In his discussion of the Scythians’ gruesome royal burial customs, Herodotus spoke of the tragic fate of the king’s diakonos, his servant, his waiting-man, his attendant. When the Jews of Alexandria translated the Book of Esther into Greek, they used the same word to describe “the king’s servants who attended him.” It was natural, then, that when the Apostles ordained “seven men of good repute, full of the Spirit and of wisdom” (Acts 6:3) to serve at the tables of the quarreling Hebrew and Hellenist widows, these men should be called diakonoi, or deacons.

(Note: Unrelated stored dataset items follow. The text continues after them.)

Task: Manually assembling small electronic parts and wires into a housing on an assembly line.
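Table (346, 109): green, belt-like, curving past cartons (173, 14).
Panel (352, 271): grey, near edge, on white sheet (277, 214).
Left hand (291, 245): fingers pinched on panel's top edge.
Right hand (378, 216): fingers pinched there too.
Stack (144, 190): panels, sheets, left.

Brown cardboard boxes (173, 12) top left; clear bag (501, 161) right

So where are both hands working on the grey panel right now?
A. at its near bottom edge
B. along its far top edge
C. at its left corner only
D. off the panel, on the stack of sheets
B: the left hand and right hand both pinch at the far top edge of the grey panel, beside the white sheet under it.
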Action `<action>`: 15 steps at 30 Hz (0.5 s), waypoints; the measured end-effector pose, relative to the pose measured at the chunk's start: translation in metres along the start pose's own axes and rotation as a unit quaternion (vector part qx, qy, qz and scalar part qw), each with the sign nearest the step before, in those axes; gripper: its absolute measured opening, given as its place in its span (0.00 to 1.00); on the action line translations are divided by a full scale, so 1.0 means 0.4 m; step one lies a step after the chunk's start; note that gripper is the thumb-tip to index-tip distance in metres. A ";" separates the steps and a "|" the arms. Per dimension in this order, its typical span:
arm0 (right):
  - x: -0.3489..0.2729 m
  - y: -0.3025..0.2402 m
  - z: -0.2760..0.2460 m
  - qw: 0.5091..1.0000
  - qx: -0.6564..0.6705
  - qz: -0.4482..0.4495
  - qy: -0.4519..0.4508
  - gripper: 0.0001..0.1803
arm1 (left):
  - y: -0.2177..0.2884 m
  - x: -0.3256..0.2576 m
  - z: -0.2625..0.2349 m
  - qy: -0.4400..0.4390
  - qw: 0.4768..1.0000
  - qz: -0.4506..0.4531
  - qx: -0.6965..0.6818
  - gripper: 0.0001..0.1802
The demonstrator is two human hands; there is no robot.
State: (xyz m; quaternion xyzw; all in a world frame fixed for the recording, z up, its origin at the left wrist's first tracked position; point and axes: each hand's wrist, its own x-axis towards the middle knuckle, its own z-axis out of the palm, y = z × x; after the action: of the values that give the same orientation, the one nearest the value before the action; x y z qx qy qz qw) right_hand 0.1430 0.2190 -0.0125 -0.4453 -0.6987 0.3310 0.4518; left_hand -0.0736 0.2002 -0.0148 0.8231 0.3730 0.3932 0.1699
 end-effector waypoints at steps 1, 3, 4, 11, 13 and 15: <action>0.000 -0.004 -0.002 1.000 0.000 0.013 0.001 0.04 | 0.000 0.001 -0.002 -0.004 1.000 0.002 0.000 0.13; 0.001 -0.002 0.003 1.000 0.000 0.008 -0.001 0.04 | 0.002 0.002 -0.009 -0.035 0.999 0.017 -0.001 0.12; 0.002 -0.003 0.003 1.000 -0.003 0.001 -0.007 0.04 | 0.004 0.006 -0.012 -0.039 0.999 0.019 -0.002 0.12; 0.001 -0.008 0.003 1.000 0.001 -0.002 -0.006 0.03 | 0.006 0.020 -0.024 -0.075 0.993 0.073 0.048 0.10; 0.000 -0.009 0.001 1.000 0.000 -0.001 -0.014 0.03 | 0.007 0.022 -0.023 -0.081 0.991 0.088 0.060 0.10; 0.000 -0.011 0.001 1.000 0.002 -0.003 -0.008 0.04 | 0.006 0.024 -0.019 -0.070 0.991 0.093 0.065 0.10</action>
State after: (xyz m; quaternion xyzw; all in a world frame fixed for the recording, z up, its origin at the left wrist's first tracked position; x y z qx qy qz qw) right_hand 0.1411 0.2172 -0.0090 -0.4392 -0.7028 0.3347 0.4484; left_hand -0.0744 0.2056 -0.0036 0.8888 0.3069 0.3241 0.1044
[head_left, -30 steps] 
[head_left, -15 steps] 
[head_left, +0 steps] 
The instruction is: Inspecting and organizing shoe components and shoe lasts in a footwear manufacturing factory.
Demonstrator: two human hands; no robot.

Service at tables led to service at the altar, so much so that bishops from the western Roman Empire, gathered at a synod in Arles in 314, noted with displeasure that deacons “in many places” were usurping the honor due to priests and even attempting to offer Mass. In the Early Middle Ages, an important Spanish Church document stated that “to the deacons it belongs to assist the priest and to serve in all that is done in the sacraments of Christ, in baptism, in the chrism, in the paten and chalice, to bring the oblations to the altar and to arrange them, to lay the table of the Lord and to drape it, to carry the cross, to declaim the Gospel and the Epistle.… To him also pertains the office of prayers and the recital of the names.”
Over the course of the first millennium, the diaconate ceased to be a permanent order in the Church’s hierarchy in the West while remaining a transitional one preceding priestly ordination—though as late as the 13th century, St. Francis was ordained a deacon without ever being ordained a priest. In explaining the varying missions of the episcopate, the priesthood, and the diaconate, the fathers of the Second Vatican Council expressed the hope that “the diaconate can in the future be restored as a proper and permanent rank of the hierarchy” in the Latin rites, especially in mission territories.